=== INSTRUCTIONS TO FOLLOW ===
Everything from the opening line of the records below up to and including the line containing "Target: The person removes" should be retyped exactly, minus the pictures.

=== DATA ===
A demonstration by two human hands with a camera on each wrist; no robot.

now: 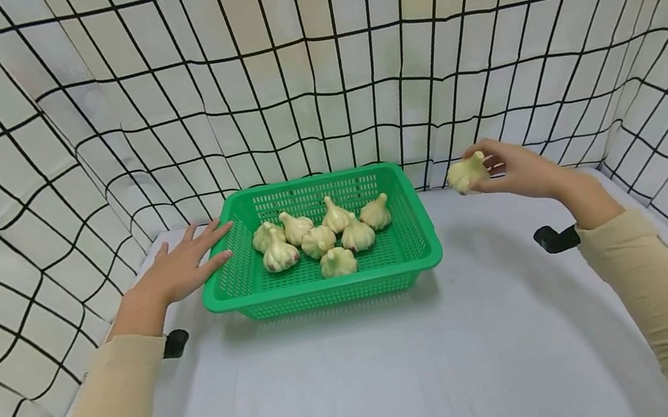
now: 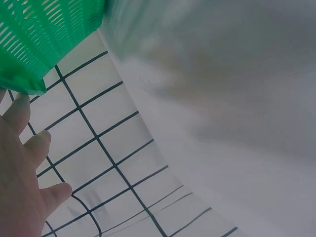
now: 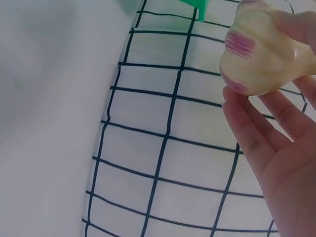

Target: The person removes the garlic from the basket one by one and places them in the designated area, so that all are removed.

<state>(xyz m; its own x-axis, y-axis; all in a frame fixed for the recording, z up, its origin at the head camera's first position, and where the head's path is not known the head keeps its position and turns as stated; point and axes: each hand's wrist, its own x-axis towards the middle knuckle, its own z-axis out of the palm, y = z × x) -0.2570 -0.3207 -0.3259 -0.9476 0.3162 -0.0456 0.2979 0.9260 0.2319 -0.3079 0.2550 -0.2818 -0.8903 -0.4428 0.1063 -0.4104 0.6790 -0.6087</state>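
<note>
A green plastic basket (image 1: 333, 294) stands on the white table with several garlic bulbs (image 1: 318, 240) inside. At its left rim my left hand (image 1: 178, 266) rests with spread, straight fingers; the left wrist view shows fingertips touching the rim of the basket (image 2: 37, 89). To the right of the basket, my right hand (image 1: 521, 170) holds one garlic bulb (image 1: 464, 174) above the table. Thumb and fingers grip that bulb (image 3: 256, 54), which has purple patches, in the right wrist view.
White walls covered by a black grid net (image 1: 339, 65) enclose the back and both sides of the table (image 1: 358, 383). A black wrist camera (image 1: 175, 343) sits at the left sleeve, another camera (image 1: 556, 238) at the right sleeve.
</note>
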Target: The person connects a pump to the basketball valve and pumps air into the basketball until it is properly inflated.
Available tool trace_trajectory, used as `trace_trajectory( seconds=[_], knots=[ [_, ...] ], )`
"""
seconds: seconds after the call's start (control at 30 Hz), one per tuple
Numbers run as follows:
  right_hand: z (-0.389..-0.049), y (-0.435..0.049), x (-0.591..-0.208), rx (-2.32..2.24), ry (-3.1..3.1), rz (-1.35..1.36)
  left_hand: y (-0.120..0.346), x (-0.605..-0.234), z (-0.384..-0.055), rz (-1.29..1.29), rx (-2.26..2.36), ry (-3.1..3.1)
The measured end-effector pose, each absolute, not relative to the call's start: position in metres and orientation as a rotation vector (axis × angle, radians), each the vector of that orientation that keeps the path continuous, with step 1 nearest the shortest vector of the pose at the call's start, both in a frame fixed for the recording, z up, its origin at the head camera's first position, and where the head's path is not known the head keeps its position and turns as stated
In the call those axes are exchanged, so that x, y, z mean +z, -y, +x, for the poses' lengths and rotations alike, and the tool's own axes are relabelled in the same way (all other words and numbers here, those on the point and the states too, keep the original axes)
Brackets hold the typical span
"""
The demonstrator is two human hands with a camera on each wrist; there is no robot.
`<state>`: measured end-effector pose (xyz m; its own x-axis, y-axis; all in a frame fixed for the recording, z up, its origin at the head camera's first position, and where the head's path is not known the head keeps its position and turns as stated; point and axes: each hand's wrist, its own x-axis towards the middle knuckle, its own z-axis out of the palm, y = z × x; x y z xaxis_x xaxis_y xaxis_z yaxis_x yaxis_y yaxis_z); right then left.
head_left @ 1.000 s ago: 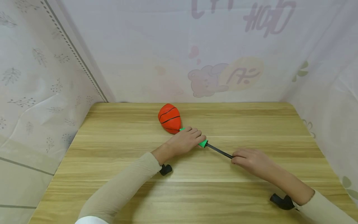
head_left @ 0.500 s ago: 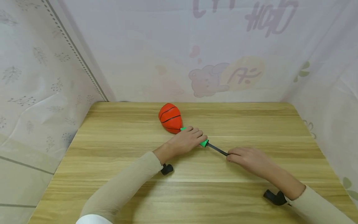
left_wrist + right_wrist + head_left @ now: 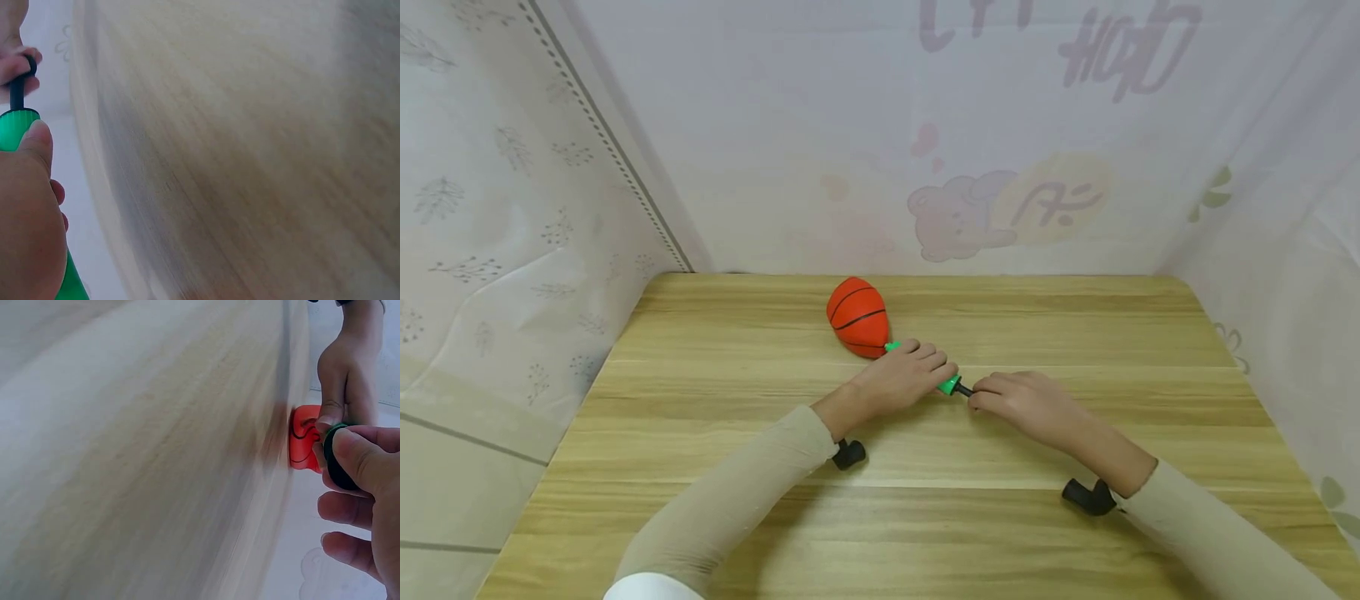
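Note:
A red ball with black lines [image 3: 857, 317], drawn to a point at its near end, lies toward the back of the table. That end meets the green tip of a hand pump [image 3: 950, 385]. My left hand [image 3: 897, 377] grips the pump's green barrel, covering most of it. At the other end my right hand [image 3: 1028, 407] pinches the black handle [image 3: 338, 467], thumb and forefinger around it in the right wrist view. Only a short length of black rod [image 3: 17, 94] shows between barrel and right hand. How the nozzle sits in the ball is hidden.
The wood-grain table [image 3: 775, 533] extends under both arms. Pale printed cloth [image 3: 790, 167] hangs behind it and at both sides. A black camera mount is strapped at each wrist.
My right hand has moved left and toward the pump barrel, so the black rod shows much shorter. The left hand and the ball have stayed nearly in place.

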<state>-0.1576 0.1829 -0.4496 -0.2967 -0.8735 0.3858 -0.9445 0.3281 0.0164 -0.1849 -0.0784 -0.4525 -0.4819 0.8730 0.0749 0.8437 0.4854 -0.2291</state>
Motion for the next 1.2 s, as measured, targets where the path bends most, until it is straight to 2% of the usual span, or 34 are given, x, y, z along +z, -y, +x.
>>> trace_trajectory(
  seconds=[0.4,0.87,1.2],
  knots=[
    [-0.155,-0.181,-0.456,0.415,2.204,1.575,0.082,-0.447,-0.184,-1.515,0.227,2.553],
    [-0.126,-0.225,-0.446,0.375,2.166,1.556,0.083,-0.448,-0.184,-1.528,0.175,2.566],
    [-0.121,-0.238,-0.44,0.37,2.168,1.556,0.083,-0.446,-0.185,-1.525,0.211,2.566]
  ],
)
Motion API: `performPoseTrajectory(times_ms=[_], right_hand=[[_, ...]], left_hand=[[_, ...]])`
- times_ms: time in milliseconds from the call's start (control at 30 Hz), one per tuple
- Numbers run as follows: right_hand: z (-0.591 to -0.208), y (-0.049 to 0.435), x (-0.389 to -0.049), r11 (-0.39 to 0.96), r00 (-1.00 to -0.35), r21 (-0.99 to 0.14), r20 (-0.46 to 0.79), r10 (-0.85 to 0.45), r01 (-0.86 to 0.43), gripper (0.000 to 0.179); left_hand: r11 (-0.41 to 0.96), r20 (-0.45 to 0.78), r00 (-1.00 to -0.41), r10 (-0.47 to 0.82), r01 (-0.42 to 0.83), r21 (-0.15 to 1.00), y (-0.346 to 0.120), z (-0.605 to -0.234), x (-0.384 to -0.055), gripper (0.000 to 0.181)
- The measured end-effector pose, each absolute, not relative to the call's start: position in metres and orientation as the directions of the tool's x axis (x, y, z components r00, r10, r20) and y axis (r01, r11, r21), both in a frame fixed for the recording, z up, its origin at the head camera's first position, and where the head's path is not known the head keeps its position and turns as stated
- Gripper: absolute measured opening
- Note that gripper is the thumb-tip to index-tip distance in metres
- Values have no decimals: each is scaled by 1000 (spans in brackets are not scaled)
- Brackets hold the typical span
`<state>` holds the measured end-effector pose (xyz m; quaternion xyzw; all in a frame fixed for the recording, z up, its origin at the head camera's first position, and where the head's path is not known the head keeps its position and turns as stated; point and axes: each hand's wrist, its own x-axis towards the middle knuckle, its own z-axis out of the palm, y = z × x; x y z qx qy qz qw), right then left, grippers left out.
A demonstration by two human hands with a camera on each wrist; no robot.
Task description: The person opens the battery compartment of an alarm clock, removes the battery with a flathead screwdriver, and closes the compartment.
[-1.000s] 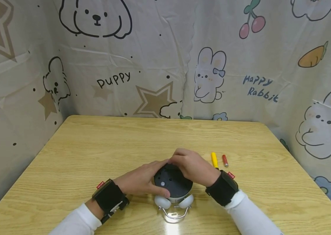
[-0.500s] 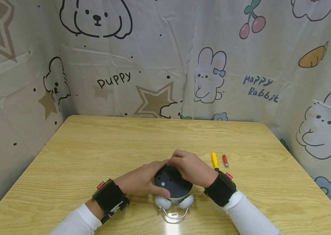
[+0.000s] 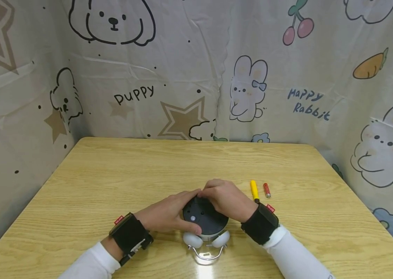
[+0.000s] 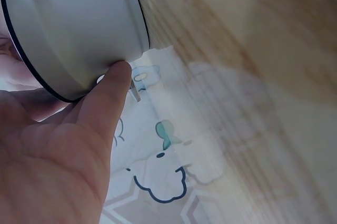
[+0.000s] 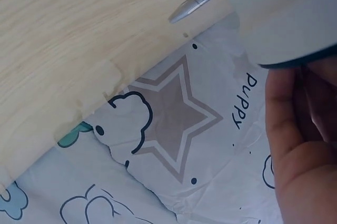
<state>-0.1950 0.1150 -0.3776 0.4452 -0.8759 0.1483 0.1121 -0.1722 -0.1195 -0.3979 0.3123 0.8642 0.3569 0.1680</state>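
Observation:
A twin-bell alarm clock lies on the table, its black back with small knobs facing up and its white bells and wire handle toward me. My left hand grips its left side, thumb on the near edge of the back and fingers reaching to the far rim; the left wrist view shows a finger against the pale casing. My right hand holds the far right part of the clock with curled fingers. What its fingertips touch on the back is hidden beneath the hand. A metal foot sticks out in the right wrist view.
A yellow-handled screwdriver lies beyond my right wrist, its tip end hidden. Beside it is a red battery. The wooden table is backed by a printed cloth along its far and side edges.
My right wrist and forearm have shifted slightly left, baring a little more of the screwdriver. The left hand and the clock stay in place.

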Motion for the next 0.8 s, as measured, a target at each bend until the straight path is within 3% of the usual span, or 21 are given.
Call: performPoseTrajectory(times_ms=[300,567,800], right_hand=[[-376,112,-192,561,-569,-131,338,-750,-817,17],[-369,115,-187,555,-549,-49,240,-800,-830,25],[-363,117,-185,538,-540,-60,178,-823,-841,30]], left_hand=[[534,-65,-743,666,413,738,-119,-398,-172,101],[519,-76,-732,677,401,755,-119,-399,-173,103],[523,-74,-734,676,407,749,-120,-398,-173,103]])
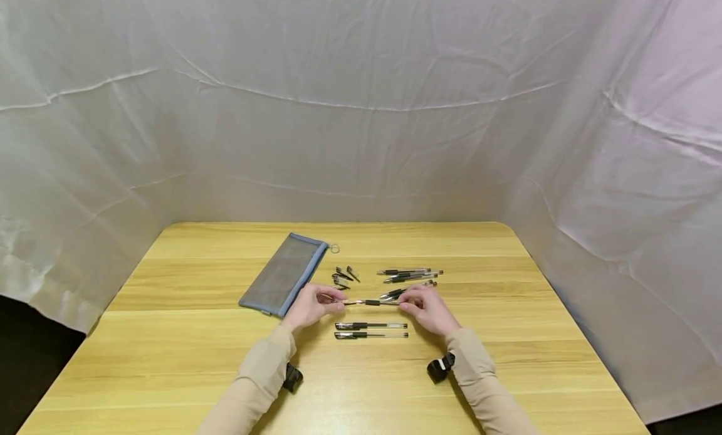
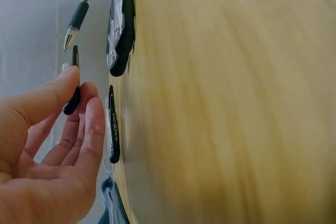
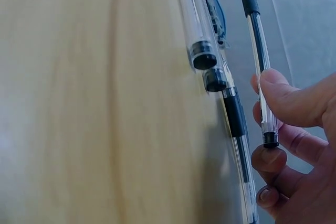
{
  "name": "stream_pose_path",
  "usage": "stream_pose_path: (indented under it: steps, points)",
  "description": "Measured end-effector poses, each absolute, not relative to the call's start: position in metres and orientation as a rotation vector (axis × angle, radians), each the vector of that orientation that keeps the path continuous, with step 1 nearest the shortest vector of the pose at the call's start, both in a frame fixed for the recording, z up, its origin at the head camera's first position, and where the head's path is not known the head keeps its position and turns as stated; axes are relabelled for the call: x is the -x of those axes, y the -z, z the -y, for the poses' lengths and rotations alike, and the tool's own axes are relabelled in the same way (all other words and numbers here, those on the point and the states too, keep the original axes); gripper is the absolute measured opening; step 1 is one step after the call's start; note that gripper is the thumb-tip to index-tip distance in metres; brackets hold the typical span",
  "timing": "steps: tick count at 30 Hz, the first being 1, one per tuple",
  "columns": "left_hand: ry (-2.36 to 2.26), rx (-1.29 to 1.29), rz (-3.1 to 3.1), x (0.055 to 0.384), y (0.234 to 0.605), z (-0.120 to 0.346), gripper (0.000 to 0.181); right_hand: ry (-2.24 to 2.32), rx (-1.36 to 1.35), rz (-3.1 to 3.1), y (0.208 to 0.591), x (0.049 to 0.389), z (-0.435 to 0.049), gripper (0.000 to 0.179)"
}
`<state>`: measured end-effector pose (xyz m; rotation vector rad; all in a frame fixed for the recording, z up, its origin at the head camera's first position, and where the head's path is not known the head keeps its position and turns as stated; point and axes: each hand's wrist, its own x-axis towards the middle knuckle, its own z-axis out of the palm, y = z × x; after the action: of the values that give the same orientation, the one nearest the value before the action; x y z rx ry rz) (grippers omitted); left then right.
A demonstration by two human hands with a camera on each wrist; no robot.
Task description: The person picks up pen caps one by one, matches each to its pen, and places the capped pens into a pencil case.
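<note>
My left hand (image 1: 314,306) pinches a black-clipped pen cap (image 2: 76,60) between thumb and fingers. A clear-barrelled gel pen (image 1: 372,303) with a black grip is held near its rear end by my right hand (image 1: 431,309). Its bare metal tip points at the cap, with a small gap between them in the left wrist view. Two capped pens (image 1: 371,326) lie parallel on the table, nearer the body than the hands. Just beyond the left hand are several loose caps (image 1: 341,276). Several uncapped pens (image 1: 407,276) lie beyond the right hand.
A blue-edged mesh zip pouch (image 1: 284,269) lies slanted on the wooden table (image 1: 507,360), left of the caps, with a ring at its far corner. A pale cloth (image 1: 361,140) hangs behind and along the sides of the table.
</note>
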<state>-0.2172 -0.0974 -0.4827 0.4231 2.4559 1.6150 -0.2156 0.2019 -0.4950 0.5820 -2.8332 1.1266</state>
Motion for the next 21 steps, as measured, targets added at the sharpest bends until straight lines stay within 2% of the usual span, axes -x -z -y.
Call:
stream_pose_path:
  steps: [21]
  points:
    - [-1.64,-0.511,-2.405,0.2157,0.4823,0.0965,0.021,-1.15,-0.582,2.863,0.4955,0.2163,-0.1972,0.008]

=== RESPONSE ===
A demonstration by two human hands with a camera on each wrist; no robot.

now: 
now: 
now: 

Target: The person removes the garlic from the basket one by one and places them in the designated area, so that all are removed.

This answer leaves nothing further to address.